What needs to be done: In the listing below, find the line with "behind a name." and the line with "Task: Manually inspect". Repeat those two lines and all lines between them exactly.

Source material:

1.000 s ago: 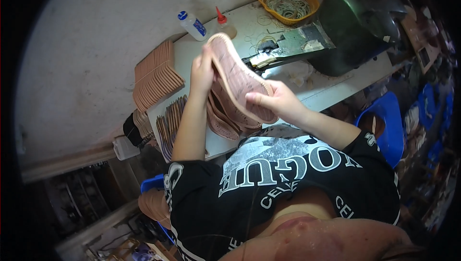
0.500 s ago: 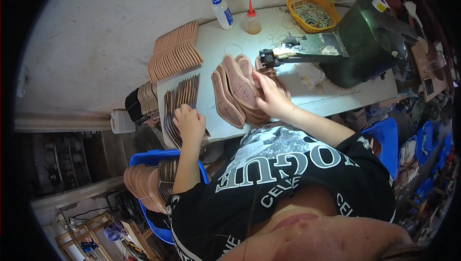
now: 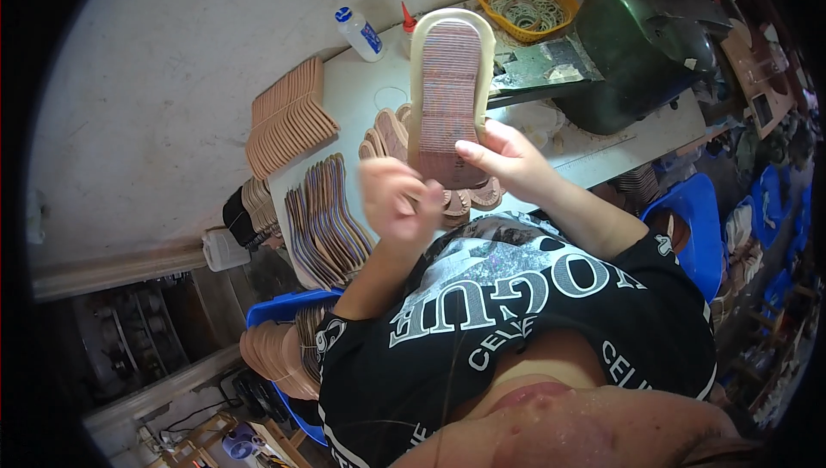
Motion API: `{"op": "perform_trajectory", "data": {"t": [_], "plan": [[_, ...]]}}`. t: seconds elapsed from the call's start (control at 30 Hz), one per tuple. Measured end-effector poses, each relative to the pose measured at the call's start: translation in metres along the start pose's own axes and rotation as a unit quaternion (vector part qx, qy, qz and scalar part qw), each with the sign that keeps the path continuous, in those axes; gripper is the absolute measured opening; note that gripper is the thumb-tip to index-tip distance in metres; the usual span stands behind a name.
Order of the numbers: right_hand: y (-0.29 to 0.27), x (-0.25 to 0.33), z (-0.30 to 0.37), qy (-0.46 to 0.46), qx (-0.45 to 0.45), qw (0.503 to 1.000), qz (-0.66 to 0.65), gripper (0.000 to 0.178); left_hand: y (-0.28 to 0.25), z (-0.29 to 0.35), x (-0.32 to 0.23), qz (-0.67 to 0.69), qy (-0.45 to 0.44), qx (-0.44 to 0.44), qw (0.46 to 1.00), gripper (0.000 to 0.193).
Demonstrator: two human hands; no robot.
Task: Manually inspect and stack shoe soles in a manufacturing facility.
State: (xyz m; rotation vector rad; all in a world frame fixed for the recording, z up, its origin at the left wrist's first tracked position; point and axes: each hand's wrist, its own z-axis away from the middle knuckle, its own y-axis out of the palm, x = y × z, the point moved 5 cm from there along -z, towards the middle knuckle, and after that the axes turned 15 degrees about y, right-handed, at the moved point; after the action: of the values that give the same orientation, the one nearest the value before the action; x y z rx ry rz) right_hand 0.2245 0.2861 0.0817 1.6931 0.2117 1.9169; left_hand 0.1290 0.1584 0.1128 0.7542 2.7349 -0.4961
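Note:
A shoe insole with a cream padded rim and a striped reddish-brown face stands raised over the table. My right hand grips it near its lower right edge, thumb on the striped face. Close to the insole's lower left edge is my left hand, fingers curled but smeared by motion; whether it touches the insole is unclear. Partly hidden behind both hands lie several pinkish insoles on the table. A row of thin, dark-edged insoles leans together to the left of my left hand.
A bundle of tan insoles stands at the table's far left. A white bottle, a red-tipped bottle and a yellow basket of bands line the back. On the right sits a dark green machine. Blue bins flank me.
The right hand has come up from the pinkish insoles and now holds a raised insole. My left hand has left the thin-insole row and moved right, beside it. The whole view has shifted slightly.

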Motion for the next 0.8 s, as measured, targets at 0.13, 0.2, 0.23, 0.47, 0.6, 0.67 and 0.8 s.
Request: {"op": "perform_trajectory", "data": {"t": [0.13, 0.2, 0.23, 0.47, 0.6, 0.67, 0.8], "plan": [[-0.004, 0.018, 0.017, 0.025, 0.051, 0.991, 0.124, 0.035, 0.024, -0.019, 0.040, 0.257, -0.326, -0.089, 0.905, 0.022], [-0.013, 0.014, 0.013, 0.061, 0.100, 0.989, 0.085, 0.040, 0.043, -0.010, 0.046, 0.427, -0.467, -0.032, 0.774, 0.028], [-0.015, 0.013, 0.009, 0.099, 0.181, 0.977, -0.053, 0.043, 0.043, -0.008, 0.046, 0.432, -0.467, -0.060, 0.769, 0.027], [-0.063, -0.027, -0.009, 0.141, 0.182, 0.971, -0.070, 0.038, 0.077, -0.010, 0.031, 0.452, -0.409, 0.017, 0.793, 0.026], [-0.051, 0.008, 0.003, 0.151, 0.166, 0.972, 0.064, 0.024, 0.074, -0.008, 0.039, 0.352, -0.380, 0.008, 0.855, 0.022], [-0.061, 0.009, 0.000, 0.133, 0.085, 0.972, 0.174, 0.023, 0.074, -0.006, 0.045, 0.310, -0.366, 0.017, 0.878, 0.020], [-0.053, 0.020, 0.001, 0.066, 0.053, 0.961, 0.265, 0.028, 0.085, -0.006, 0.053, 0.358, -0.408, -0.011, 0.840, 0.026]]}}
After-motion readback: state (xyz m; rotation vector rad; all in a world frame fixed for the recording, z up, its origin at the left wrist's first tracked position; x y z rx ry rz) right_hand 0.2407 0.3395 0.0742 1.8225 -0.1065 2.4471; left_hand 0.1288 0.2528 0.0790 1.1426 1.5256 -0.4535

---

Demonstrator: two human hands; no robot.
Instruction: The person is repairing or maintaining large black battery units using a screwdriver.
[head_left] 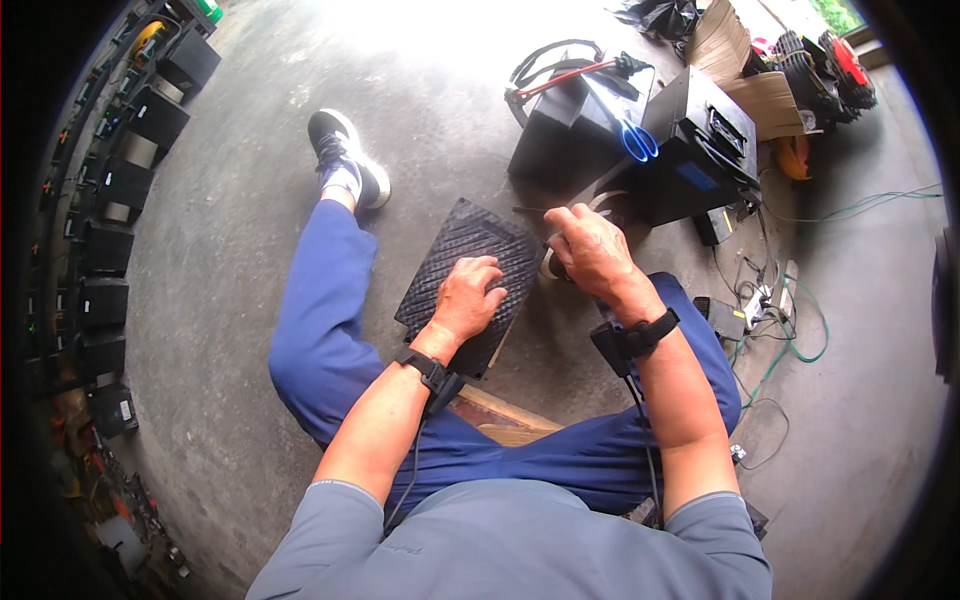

Result of the task:
Motion API: `{"op": "perform_trajectory", "data": {"t": [_], "plan": [[_, ...]]}}`. t: seconds elapsed from the call's start (control at 30 Hz), one per tuple. Measured end-effector poses, each relative to the pose measured at the call's start: translation in metres along the start pose's own axes and rotation as a unit quaternion (vector part qx, qy, qz and scalar part qw), each with the sign that keeps the path continuous, in those axes; gripper is the absolute measured opening; note that gripper is the thumb-tip to index-tip distance in metres; the usual span stands behind a name.
Order of the numbers: right_hand: y (-0.29 to 0.27), x (-0.25 to 0.33), z (-0.30 to 0.37), qy (-0.46 to 0.46), qx (-0.45 to 0.45), qw (0.503 to 1.000), qz (-0.66 to 0.65), gripper (0.000 to 0.178); left_hand: y (-0.28 to 0.25), z (-0.29 to 0.35), x (-0.32 to 0.23), qz (-0.67 to 0.69), qy (-0.45 to 0.44), qx (-0.44 to 0.44), qw (0.46 to 1.00), gripper (0.000 to 0.193).
Demonstrator: two human hands; no robot.
Task: Manually inspect and stack shoe soles in a manufacturing facility.

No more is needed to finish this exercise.